_Exercise instructions_:
Repeat every line below exactly as it reads.

_Provided data_:
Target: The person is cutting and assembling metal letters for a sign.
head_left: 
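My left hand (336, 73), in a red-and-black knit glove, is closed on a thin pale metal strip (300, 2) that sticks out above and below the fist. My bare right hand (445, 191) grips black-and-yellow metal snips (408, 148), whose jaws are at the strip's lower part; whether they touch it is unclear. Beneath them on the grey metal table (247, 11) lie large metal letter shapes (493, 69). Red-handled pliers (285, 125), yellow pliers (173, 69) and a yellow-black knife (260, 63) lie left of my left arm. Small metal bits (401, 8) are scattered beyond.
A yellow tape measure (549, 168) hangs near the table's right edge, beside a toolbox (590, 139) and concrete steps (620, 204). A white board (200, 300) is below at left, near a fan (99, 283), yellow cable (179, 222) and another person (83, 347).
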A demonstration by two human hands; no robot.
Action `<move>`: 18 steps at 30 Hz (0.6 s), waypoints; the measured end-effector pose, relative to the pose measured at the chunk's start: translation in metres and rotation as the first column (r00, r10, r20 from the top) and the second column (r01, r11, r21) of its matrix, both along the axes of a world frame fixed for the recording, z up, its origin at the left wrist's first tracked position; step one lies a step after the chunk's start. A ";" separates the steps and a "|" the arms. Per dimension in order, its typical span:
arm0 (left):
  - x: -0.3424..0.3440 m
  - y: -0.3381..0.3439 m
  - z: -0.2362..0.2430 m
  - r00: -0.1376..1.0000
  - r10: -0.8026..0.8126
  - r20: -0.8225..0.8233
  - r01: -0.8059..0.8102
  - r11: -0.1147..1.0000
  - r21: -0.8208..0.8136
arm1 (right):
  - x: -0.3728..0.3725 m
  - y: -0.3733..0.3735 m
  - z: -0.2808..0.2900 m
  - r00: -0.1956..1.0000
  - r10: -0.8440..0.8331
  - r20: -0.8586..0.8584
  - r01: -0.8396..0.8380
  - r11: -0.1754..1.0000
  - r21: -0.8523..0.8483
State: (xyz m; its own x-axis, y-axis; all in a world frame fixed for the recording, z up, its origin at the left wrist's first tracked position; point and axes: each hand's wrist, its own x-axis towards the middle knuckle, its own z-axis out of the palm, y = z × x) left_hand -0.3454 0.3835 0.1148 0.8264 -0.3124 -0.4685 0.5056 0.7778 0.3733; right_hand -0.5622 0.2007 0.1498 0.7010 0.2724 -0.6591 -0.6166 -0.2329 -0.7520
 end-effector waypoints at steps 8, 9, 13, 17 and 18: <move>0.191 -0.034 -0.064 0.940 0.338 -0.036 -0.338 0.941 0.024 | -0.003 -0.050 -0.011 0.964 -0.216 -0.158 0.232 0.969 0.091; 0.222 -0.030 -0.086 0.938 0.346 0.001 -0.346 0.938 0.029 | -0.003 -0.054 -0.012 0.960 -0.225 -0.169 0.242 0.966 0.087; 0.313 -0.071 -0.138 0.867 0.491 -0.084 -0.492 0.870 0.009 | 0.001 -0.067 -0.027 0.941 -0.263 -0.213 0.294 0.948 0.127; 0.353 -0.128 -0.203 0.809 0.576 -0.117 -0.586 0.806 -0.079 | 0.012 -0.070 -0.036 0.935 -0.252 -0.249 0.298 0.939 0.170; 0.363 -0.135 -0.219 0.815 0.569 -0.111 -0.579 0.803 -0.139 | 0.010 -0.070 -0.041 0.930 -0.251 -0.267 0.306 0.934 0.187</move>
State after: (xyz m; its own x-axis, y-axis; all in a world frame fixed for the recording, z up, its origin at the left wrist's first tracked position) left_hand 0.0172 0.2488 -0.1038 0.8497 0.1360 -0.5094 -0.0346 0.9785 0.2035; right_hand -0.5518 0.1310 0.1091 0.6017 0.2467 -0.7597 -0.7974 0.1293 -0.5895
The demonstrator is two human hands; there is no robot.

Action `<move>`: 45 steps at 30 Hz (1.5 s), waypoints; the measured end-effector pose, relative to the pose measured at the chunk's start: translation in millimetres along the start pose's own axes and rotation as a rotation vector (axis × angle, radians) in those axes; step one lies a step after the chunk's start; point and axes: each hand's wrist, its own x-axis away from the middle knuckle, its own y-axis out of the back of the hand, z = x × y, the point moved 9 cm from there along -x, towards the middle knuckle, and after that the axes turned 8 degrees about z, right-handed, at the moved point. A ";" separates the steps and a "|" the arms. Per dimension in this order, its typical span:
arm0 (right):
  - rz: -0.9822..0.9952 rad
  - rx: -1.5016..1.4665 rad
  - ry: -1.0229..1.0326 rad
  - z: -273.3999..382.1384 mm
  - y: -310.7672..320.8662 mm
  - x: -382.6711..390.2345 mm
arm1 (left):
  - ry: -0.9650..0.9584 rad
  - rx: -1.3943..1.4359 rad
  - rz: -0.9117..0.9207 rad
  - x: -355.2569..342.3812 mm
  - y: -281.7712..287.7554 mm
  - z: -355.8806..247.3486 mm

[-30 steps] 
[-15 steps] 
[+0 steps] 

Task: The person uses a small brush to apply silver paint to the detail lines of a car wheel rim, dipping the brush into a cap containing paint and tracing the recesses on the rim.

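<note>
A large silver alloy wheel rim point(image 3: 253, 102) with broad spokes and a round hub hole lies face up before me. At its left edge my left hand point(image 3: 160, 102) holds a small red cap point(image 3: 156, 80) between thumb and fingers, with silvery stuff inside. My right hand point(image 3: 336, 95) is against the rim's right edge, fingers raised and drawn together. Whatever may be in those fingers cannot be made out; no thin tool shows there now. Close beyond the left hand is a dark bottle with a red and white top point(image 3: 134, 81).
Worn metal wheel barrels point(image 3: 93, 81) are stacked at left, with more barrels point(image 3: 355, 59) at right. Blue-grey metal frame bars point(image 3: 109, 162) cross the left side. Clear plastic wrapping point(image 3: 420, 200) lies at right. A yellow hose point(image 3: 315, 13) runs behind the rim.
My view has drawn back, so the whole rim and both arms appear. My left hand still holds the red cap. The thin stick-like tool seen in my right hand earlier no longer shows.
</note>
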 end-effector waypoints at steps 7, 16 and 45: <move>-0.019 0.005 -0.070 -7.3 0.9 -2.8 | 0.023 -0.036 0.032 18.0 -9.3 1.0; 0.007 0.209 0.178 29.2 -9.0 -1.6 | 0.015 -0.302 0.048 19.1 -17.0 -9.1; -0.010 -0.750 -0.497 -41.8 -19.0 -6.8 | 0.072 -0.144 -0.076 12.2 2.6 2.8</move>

_Answer to the exercise_:
Target: The person is cutting and assembling metal letters for a sign.
head_left: 
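My left hand (336, 73), in a red-and-black knit glove, is closed on a thin pale metal strip (300, 2) that sticks out above and below the fist. My bare right hand (445, 191) grips black-and-yellow metal snips (408, 148), whose jaws are at the strip's lower part; whether they touch it is unclear. Beneath them on the grey metal table (247, 11) lie large metal letter shapes (493, 69). Red-handled pliers (285, 125), yellow pliers (173, 69) and a yellow-black knife (260, 63) lie left of my left arm. Small metal bits (401, 8) are scattered beyond.
A yellow tape measure (549, 168) hangs near the table's right edge, beside a toolbox (590, 139) and concrete steps (620, 204). A white board (200, 300) is below at left, near a fan (99, 283), yellow cable (179, 222) and another person (83, 347).
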A demonstration by two human hands; no robot.
Action `<move>`: 18 steps at 30 Hz (0.6 s), waypoints; the measured end-effector pose, relative to the pose measured at the chunk's start: translation in metres and rotation as the first column (r00, r10, r20 from the top) and the second column (r01, r11, r21) of its matrix, both along the axes of a world frame fixed for the recording, z up, its origin at the left wrist's first tracked position; step one lies a step after the chunk's start. A ";" separates the steps and a "|" the arms. Per dimension in order, its typical span:
arm0 (left):
  - x: -0.3424..0.3440 m
  - y: -0.3381..0.3439 m
  - z: -0.2362..0.2430 m
  - r00: -0.1376..1.0000
  - r10: -0.8026..0.8126
  - r20: -0.8225..0.8233
  - r01: -0.8059..0.8102
  - r11: -0.1147..1.0000
  - r21: -0.8208..0.8136
arm1 (right):
  - x: -0.3728..0.3725 m
  - y: -0.3733..0.3735 m
  - z: -0.2808..0.2900 m
  - r00: -0.1956..1.0000
  - r10: -0.8440..0.8331
  - r20: -0.8586..0.8584
  - r01: -0.8396..0.8380
  - r11: -0.1754..1.0000
  - r21: -0.8523..0.8483
State: (xyz m; its own x-axis, y-axis; all in a world frame fixed for the recording, z up, its origin at the left wrist's first tracked position; point and axes: each hand's wrist, its own x-axis towards the middle knuckle, its own z-axis out of the palm, y = z × x) left_hand -0.3454 0.3835 0.1148 0.8264 -0.3124 -0.4685 0.5056 0.7778 0.3733; right_hand -0.5622 0.2007 0.1498 0.7010 0.2724 -0.6591 -0.6166 -0.2329 -0.7520
 end-effector waypoints at steps 8, 9, 13, 17 and 18: <move>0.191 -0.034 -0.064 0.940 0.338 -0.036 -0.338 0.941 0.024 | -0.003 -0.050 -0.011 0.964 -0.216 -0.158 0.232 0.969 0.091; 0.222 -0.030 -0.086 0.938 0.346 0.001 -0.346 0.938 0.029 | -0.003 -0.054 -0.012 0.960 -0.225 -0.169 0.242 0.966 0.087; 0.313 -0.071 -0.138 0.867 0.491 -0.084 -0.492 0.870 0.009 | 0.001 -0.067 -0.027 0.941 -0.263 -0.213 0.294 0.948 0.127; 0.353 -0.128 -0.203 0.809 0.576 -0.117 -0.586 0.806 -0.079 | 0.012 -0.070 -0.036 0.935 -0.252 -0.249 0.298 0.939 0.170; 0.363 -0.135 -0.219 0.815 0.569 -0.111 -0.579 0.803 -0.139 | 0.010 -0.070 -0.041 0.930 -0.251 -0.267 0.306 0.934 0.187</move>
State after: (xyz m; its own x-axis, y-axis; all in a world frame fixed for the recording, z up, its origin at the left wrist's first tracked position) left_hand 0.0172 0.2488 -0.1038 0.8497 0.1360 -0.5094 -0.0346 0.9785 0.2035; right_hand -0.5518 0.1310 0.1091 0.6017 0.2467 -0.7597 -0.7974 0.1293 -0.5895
The demonstrator is two human hands; there is no robot.

Action `<move>`: 45 steps at 30 Hz (1.5 s), waypoints; the measured end-effector pose, relative to the pose measured at the chunk's start: translation in millimetres along the start pose's own axes and rotation as a rotation vector (axis × angle, radians) in those axes; step one lies a step after the chunk's start; point and axes: each hand's wrist, its own x-axis away from the middle knuckle, its own y-axis out of the back of the hand, z = x × y, the point moved 9 cm from there along -x, towards the middle knuckle, and after that the axes turned 8 degrees about z, right-handed, at the moved point. A ";" separates the steps and a "|" the arms. Per dimension in this order, its typical span:
arm0 (right):
  - rz: -0.9822..0.9952 rad
  - rx: -1.5016..1.4665 rad
  - ry: -1.0229..1.0326 rad
  - z: -273.3999..382.1384 mm
  - y: -310.7672..320.8662 mm
  - x: -382.6711..390.2345 mm
arm1 (left):
  - ry: -0.9650..0.9584 rad
  - rx: -1.3943..1.4359 rad
  - rz: -0.9117..0.9207 rad
  - x: -355.2569..342.3812 mm
  - y: -281.7712..287.7554 mm
  - z: -355.8806..247.3486 mm

[-30 steps] 
[-15 steps] 
[+0 steps] 

Task: The person uses a small brush to apply silver paint to the detail lines of a car wheel rim, dipping the brush into a cap containing paint and tracing the recesses on the rim.

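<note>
A large silver alloy wheel rim point(image 3: 253, 102) with broad spokes and a round hub hole lies face up before me. At its left edge my left hand point(image 3: 160, 102) holds a small red cap point(image 3: 156, 80) between thumb and fingers, with silvery stuff inside. My right hand point(image 3: 336, 95) is against the rim's right edge, fingers raised and drawn together. Whatever may be in those fingers cannot be made out; no thin tool shows there now. Close beyond the left hand is a dark bottle with a red and white top point(image 3: 134, 81).
Worn metal wheel barrels point(image 3: 93, 81) are stacked at left, with more barrels point(image 3: 355, 59) at right. Blue-grey metal frame bars point(image 3: 109, 162) cross the left side. Clear plastic wrapping point(image 3: 420, 200) lies at right. A yellow hose point(image 3: 315, 13) runs behind the rim.
My view has drawn back, so the whole rim and both arms appear. My left hand still holds the red cap. The thin stick-like tool seen in my right hand earlier no longer shows.
</note>
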 end-effector waypoints at steps 7, 16 and 45: <move>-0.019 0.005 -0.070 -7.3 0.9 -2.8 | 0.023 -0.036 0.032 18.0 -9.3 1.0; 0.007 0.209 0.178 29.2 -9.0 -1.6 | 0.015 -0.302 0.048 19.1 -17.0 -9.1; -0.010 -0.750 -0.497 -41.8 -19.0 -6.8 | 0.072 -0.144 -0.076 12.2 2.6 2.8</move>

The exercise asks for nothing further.